**WHAT YOU WILL DO:** Look through the listing for the word "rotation". Copy each line that has it.

**SUPPLIED MATERIAL:**
- Opening Delimiter -
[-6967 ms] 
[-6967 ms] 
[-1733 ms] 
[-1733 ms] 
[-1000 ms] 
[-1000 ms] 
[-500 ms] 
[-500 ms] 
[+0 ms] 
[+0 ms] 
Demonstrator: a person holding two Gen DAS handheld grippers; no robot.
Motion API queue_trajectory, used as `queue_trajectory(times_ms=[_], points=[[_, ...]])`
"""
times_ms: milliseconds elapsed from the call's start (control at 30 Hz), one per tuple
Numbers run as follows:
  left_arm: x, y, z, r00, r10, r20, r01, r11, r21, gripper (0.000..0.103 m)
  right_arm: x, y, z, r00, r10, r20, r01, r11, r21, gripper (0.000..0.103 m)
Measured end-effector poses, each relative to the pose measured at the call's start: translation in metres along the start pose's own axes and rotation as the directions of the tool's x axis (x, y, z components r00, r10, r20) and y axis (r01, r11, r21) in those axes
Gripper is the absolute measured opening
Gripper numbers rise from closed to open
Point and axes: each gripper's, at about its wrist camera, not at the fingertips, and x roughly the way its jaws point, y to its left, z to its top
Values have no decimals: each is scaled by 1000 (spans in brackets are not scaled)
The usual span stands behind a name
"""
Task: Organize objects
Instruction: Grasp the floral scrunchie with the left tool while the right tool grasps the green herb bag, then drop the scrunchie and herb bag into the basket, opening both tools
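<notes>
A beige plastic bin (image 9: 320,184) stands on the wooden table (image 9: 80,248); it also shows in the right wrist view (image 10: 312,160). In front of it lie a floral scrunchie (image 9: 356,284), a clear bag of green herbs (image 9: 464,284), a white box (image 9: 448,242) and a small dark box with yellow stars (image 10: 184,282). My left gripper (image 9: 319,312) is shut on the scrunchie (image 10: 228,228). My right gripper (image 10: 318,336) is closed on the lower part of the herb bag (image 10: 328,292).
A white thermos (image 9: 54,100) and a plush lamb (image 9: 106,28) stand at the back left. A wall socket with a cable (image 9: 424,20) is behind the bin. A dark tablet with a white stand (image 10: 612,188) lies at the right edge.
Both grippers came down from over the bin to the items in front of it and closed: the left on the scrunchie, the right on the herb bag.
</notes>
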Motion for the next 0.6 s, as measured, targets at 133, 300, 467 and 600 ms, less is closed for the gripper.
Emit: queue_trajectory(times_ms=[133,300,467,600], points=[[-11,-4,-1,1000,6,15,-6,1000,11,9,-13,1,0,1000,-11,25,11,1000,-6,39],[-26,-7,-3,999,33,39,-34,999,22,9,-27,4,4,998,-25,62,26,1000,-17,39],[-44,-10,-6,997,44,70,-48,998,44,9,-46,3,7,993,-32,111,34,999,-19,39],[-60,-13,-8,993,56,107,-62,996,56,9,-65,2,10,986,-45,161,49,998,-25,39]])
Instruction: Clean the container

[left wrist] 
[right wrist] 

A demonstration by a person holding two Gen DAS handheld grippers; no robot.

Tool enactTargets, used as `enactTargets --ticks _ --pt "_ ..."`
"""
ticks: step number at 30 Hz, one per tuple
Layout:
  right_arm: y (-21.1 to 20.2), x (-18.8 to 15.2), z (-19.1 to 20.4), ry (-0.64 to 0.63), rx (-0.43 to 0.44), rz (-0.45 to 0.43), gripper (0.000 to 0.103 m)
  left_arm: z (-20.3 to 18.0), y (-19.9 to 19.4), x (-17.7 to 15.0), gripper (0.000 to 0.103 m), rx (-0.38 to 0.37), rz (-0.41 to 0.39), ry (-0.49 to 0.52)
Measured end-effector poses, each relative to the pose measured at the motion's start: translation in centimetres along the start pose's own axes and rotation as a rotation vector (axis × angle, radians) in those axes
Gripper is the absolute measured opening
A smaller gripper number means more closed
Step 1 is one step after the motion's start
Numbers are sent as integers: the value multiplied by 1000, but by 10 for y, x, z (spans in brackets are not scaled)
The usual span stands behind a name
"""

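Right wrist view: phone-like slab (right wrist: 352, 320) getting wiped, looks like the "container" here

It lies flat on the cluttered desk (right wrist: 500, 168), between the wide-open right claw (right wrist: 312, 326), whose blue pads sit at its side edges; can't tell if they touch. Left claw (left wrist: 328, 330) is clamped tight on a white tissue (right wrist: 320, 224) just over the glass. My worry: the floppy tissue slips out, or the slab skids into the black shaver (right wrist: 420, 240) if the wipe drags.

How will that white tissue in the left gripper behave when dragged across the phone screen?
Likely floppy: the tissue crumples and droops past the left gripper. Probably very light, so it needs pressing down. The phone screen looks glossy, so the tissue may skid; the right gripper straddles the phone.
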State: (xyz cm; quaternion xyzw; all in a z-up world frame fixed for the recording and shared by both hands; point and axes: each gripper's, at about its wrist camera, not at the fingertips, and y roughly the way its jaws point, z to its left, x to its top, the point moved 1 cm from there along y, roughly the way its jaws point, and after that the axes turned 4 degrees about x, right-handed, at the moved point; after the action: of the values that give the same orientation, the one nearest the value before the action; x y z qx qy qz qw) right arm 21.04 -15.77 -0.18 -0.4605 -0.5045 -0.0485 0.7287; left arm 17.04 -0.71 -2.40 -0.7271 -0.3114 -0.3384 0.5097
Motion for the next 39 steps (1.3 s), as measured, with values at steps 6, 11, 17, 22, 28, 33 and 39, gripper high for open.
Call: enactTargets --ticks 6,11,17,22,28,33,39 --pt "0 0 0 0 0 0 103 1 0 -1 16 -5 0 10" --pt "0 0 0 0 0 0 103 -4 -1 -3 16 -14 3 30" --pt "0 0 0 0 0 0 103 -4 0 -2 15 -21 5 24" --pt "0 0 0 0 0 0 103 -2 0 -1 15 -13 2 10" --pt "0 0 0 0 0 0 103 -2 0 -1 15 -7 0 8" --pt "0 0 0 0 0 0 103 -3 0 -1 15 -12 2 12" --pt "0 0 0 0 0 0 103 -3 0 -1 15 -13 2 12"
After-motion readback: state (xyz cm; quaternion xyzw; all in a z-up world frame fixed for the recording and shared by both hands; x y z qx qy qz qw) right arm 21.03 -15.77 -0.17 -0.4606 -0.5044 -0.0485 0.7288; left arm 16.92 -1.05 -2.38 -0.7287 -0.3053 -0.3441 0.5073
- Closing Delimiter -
**RESPONSE AREA:**
Measured end-effector poses, each relative to the pose measured at the call's start: translation in metres along the start pose's own axes and rotation as the directions of the tool's x axis (x, y, z components r00, r10, r20) and y axis (r01, r11, r21) in those axes
Measured end-effector poses, each relative to the pose measured at the motion's start: translation in centimetres along the start pose's own axes and rotation as a rotation vector (axis × angle, radians) in those axes

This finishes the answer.